Keeping every word the same, give again only the lines from the one with "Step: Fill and" through the end of the data, both included, and leave every picture out.

++++ Input material ++++

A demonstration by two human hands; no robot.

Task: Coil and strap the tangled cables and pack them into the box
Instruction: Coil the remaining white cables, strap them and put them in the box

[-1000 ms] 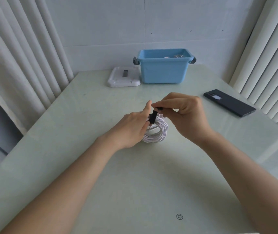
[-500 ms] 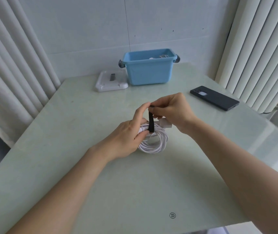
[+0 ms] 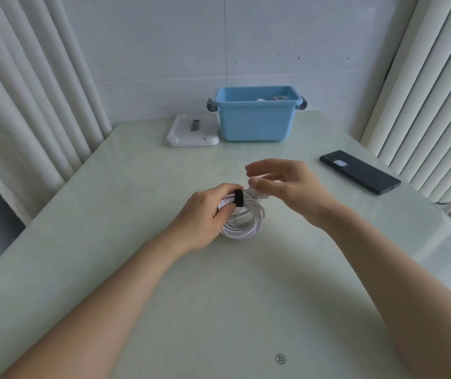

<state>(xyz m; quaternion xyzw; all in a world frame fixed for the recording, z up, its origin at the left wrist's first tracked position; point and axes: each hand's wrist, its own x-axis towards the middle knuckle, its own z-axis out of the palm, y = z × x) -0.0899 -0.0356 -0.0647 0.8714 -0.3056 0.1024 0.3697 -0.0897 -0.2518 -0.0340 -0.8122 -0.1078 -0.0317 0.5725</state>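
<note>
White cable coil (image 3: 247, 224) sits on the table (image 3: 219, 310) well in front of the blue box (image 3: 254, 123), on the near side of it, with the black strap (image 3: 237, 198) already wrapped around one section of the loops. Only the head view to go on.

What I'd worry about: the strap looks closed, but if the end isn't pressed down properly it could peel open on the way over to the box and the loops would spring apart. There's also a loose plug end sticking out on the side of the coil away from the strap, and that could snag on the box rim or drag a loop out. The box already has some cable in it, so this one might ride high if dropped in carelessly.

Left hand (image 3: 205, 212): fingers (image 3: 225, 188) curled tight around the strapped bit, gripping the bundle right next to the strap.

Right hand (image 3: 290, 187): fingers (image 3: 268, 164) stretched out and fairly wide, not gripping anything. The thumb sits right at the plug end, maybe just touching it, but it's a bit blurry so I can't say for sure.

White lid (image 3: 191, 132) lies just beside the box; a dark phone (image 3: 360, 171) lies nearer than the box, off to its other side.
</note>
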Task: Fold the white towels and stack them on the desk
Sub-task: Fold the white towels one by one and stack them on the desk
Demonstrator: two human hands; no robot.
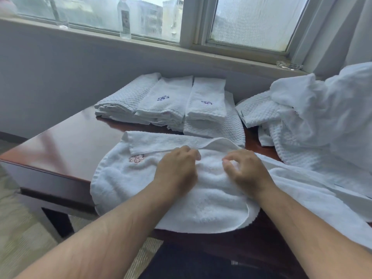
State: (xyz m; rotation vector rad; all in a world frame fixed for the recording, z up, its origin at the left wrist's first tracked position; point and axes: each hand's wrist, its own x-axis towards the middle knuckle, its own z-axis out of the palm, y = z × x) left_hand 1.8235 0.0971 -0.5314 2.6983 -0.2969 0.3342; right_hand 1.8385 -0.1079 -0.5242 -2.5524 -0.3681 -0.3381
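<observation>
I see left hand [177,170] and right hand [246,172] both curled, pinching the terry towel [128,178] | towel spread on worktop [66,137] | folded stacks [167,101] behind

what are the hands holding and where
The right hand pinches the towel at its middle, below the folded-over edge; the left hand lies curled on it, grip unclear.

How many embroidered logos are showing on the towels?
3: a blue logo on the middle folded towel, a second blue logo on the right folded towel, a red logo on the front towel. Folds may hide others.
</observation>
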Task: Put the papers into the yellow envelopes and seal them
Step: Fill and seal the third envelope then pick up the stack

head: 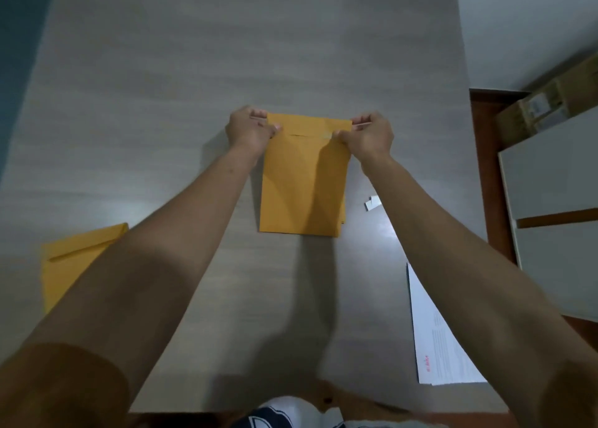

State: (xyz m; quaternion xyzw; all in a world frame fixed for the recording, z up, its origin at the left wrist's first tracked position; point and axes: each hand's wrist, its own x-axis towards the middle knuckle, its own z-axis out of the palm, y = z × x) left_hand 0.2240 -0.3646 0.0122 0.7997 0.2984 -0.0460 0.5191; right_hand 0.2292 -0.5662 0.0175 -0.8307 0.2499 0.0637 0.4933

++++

Finished task ->
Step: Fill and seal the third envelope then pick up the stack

head: 

State: (xyz m; quaternion xyzw; all in a world frame fixed for the recording, z up, its origin at the left wrist's first tracked position; point and axes: each hand's wrist, its own x-axis towards the middle knuckle, its own z-axis out of the palm, y = z × x) left_hand 0.2240 -0.3646 0.0122 0.7997 0.2984 -0.0460 0.5191; right_hand 0.2292 -0.5662 0.0175 -0.8307 0.2499 0.0637 0.4933

This output requires nothing further.